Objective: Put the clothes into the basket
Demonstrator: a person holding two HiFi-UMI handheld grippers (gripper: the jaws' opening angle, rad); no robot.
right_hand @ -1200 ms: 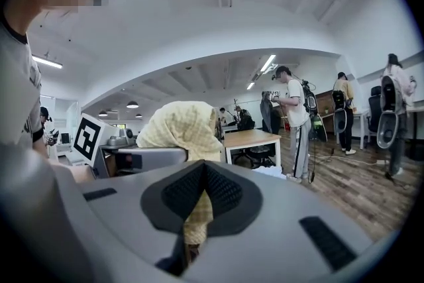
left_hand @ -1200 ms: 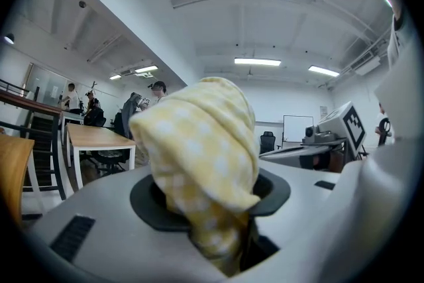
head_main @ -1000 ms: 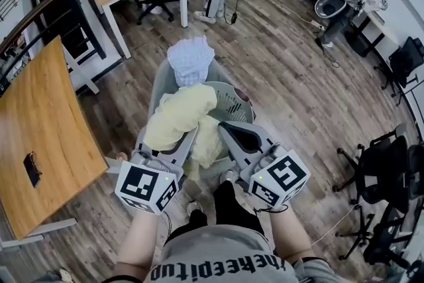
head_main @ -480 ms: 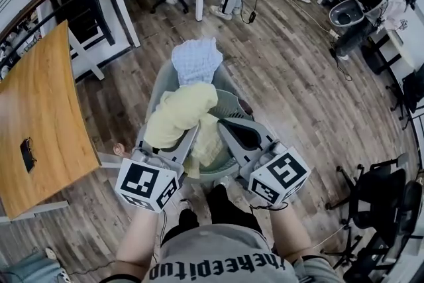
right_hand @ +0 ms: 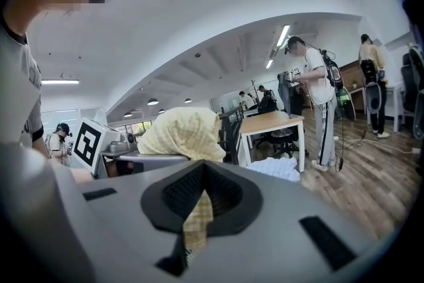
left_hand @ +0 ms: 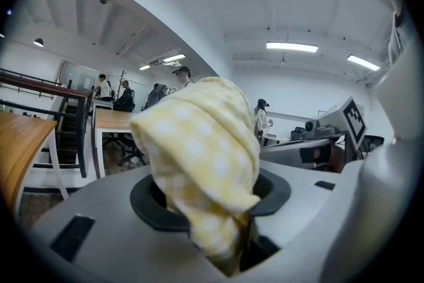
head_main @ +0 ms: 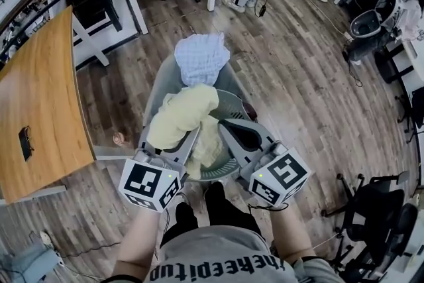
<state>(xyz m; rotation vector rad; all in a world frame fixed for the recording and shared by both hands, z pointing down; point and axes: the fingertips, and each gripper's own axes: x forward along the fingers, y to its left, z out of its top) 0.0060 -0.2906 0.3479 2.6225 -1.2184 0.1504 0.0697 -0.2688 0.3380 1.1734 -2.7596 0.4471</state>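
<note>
Left gripper [head_main: 180,142] and right gripper [head_main: 232,131] both pinch the yellow cloth [head_main: 182,113] over the basket [head_main: 236,100] — next, lower it in, let go.

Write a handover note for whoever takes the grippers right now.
Left gripper: shut on the yellow cloth.
Right gripper: shut on a fold of the same cloth.
The cloth hangs over the grey basket, not yet released.
Blue checked cloth already lies heaped at the basket's far end.
Left to do: lower the yellow cloth in, open both grippers.
</note>
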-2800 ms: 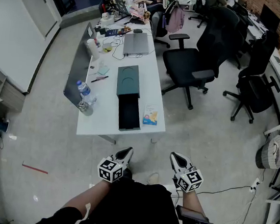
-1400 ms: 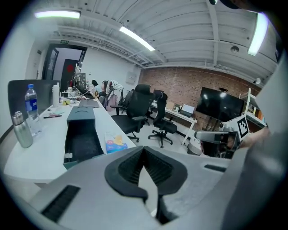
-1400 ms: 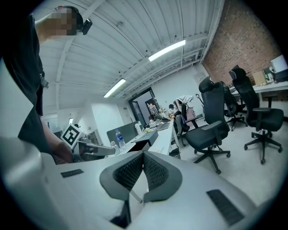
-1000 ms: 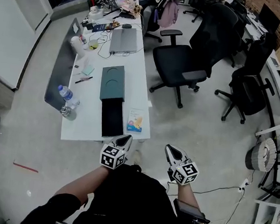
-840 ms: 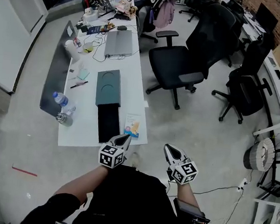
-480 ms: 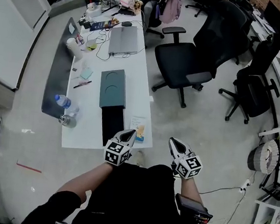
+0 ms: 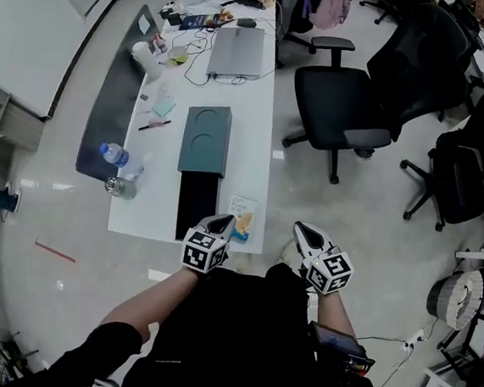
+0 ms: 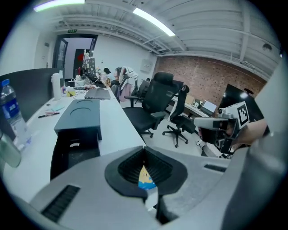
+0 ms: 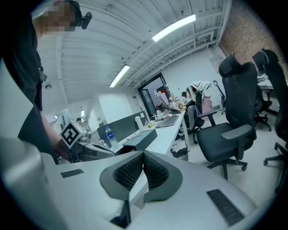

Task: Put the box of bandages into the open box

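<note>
With both pairs of jaws clenched on nothing, the left gripper hovers just short of the box of bandages, which lies lengthwise by the table's near right corner, right of the open box; the right gripper is farther off.

The white table is carrying a laptop, a teal lid, the open box (black inside), the box of bandages lying just beside it, and a water bottle.
</note>
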Demonstrator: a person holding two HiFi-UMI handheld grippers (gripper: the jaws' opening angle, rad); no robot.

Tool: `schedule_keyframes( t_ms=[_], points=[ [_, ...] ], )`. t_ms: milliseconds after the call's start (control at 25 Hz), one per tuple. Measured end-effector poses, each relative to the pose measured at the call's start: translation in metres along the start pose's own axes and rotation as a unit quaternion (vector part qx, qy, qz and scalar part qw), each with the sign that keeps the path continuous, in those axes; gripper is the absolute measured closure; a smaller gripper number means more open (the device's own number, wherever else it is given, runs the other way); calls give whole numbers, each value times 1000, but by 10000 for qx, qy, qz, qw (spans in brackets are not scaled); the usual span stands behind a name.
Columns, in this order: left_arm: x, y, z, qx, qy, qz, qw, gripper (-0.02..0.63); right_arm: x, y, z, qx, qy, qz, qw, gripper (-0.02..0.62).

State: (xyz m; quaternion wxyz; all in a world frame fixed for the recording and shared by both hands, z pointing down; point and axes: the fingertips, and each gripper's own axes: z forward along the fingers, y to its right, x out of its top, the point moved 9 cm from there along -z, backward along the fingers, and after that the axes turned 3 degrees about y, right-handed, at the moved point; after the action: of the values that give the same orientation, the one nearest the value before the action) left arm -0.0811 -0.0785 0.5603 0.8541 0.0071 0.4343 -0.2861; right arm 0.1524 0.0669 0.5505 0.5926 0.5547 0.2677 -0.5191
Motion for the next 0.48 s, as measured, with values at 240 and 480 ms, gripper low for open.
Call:
schedule_keyframes(
  t_ms=[240, 480],
  points=[
    [3, 9, 17, 692, -168, -368, 9968, 597, 24, 44, 14, 627, -208, -116, 9977, 569],
    [1, 20, 35, 1182, -362, -635, 9903, 595, 29, 82, 24, 1078, -389, -63, 9934, 569]
  ],
)
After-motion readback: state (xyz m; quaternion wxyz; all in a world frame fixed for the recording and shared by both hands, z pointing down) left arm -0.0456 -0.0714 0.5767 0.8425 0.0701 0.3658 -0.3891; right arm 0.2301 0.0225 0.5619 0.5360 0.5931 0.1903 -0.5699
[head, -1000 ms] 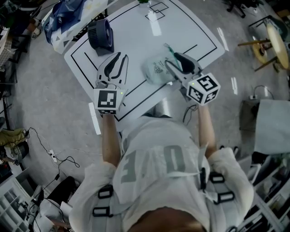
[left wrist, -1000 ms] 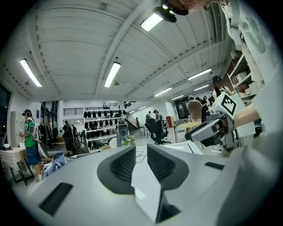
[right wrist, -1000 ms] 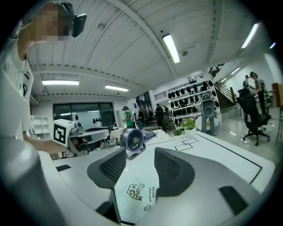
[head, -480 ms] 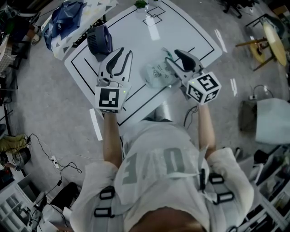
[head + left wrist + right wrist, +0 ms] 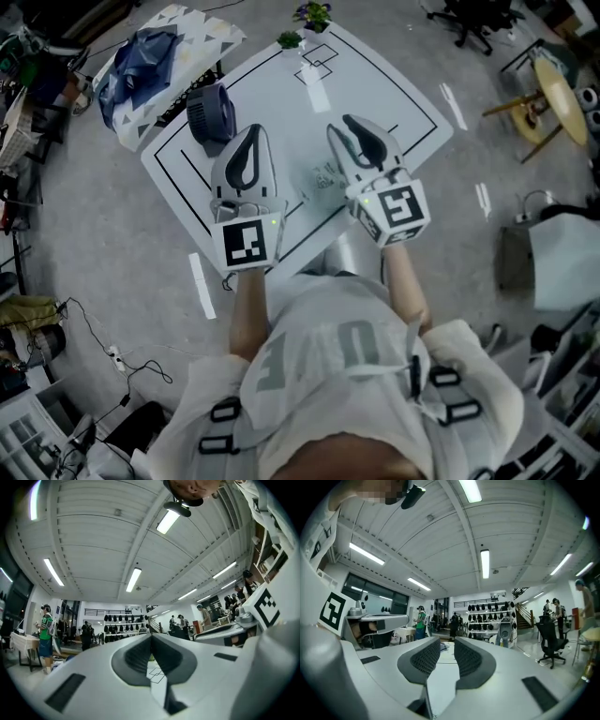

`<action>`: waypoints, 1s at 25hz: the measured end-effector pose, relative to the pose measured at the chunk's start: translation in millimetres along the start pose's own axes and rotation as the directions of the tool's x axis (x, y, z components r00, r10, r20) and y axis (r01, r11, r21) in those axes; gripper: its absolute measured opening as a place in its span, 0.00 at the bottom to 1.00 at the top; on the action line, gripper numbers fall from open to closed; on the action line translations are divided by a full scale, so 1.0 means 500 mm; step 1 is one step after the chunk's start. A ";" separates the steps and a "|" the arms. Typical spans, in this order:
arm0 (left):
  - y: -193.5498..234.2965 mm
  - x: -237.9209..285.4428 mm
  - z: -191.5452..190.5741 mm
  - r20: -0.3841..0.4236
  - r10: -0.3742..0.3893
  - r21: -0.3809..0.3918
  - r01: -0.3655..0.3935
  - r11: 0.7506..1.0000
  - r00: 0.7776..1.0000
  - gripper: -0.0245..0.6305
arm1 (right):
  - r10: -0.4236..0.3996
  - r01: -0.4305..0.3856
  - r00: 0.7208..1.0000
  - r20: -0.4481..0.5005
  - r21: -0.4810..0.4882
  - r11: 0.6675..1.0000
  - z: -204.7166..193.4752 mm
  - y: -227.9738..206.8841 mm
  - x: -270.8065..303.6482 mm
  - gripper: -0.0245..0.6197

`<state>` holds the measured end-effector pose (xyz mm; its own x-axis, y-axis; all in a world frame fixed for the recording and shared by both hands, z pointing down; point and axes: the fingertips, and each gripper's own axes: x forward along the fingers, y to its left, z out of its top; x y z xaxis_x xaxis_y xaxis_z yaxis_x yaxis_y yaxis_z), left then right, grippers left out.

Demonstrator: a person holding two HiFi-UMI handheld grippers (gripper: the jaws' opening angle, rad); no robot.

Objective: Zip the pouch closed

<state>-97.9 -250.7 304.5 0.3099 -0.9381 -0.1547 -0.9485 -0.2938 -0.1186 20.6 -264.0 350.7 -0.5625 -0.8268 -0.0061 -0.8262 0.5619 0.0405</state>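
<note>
My left gripper (image 5: 251, 129), left of the pouch (image 5: 325, 174): jaws pressed together, empty. My right gripper (image 5: 340, 128), near the pouch: jaws part-spread, just been closing, nothing between them.

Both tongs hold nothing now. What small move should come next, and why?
Probably lower the right tongs toward the pouch. They have just been closing on nothing, the left tongs are shut and empty, and the pouch lies on the table; whether it is zipped I cannot tell.
</note>
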 end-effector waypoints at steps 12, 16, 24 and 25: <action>-0.019 -0.045 -0.056 -0.083 0.012 -0.039 -0.015 0.999 0.996 0.05 | -0.046 0.046 0.999 -0.006 0.027 0.999 -0.033 0.052 -0.018 0.05; -0.016 -0.045 -0.056 -0.084 0.014 -0.041 -0.018 0.999 0.996 0.05 | -0.048 0.048 0.999 -0.005 0.016 0.999 -0.031 0.051 -0.020 0.05; -0.020 -0.042 -0.058 -0.086 0.005 -0.041 -0.009 0.999 0.996 0.05 | -0.057 0.058 0.998 -0.003 0.029 0.998 -0.034 0.040 -0.020 0.05; -0.021 -0.042 -0.057 -0.087 0.004 -0.042 -0.008 0.999 0.996 0.05 | -0.059 0.059 0.998 -0.002 0.033 0.998 -0.033 0.039 -0.020 0.05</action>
<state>-96.4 -233.4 337.2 0.2990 -0.9517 -0.0696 -0.9528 -0.2938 -0.0761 10.5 -245.3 368.3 -0.5130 -0.8583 -0.0061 -0.8584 0.5130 0.0068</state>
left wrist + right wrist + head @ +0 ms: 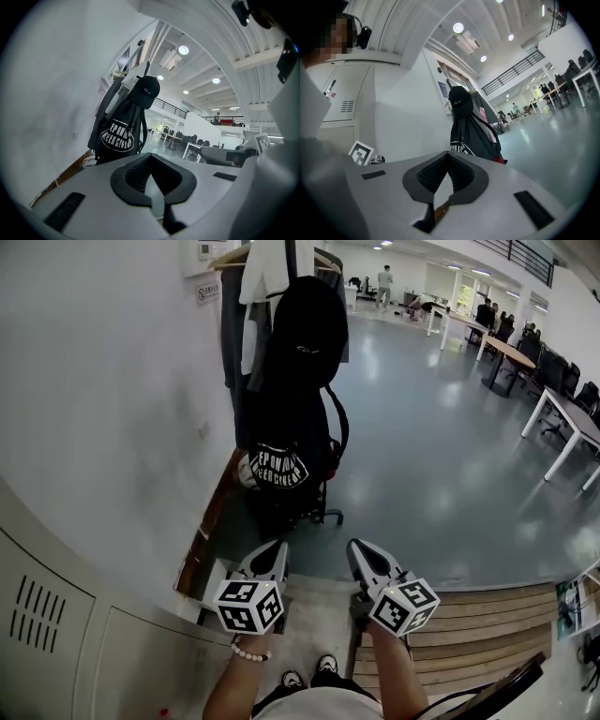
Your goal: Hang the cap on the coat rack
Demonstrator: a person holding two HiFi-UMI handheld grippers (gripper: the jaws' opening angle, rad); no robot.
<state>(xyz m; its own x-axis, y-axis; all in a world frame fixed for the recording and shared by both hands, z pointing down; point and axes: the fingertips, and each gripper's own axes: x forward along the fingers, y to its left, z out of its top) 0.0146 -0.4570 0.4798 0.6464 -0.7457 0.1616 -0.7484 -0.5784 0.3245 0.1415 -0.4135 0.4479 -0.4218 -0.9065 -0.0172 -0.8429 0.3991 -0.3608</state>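
A black cap hangs top middle over a bag with blurry white letters; the left hand-held gripper and right hand-held gripper are closed, empty.

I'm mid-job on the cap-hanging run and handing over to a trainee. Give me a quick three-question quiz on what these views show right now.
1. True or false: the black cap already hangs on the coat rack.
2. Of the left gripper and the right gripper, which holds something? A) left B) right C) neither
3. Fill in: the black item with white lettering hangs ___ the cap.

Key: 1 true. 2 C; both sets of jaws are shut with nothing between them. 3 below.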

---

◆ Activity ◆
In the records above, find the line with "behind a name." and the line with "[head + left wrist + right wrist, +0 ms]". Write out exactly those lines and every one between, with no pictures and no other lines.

◆ Task solution ◆
Tool: `schedule_keyframes( t_ms=[_], points=[ [_, ...] ], )`. t_ms: milliseconds after the call's start (control at 25 Hz), one per tuple. Measured end-effector poses, each relative to the pose measured at the call's start: translation in metres along the start pose's own axes and rotation as a unit quaternion (vector part qx, qy, qz and scalar part qw), each with the sign that keeps the path continuous, in those axes; gripper is the absolute measured closure; a smaller gripper number means more open (the device's own number, wherever else it is given, runs the other way); calls give whole numbers, each value times 1000, but by 10000 for qx, qy, qz, qw (spans in brackets are not scaled); the usual span stands behind a name.
Columns, in this order: left_arm: x, y, z, qx, qy, qz, qw, gripper (-0.02..0.63); right_arm: x, y, z, qx, qy, qz, qw, gripper (-0.02..0.62).

State: (xyz m; quaternion wxyz; all in a world frame fixed for the recording and shared by both hands, z pointing down; point and axes: the fingertips, and each gripper's own axes: z forward along the fingers, y to its right, x out of its top, the point moved 9 cm from there along -z, backward along the fingers, and after that the axes turned 3 degrees about y, right-handed, at the moved point; after the action: of the values that give the same orientation, the one nearest the value before the action) left arm -0.0811 -0.0785 0.5603 0.8541 0.0071 0.4343 -0.2861; right arm 0.1524 0.0669 0.5505 0.5926 0.5547 0.2677 -0.5191
Motion for the next 0.48 s, as measured, with values at 240 and 480 ms, gripper low for open.
Call:
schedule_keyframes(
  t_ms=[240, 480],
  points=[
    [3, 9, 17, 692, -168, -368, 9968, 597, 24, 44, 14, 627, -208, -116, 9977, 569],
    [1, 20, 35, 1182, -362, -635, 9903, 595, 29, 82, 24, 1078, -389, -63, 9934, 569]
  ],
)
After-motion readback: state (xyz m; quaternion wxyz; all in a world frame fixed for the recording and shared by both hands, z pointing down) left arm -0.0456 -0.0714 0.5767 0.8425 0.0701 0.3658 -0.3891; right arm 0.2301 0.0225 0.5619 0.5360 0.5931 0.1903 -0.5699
[head, -1000 ms] 
[left wrist, -1000 ms] 
[right wrist, -1000 ms] 
[head, -480 ms] 
[head + left wrist + right wrist, +0 ms] 

Above is the complete output.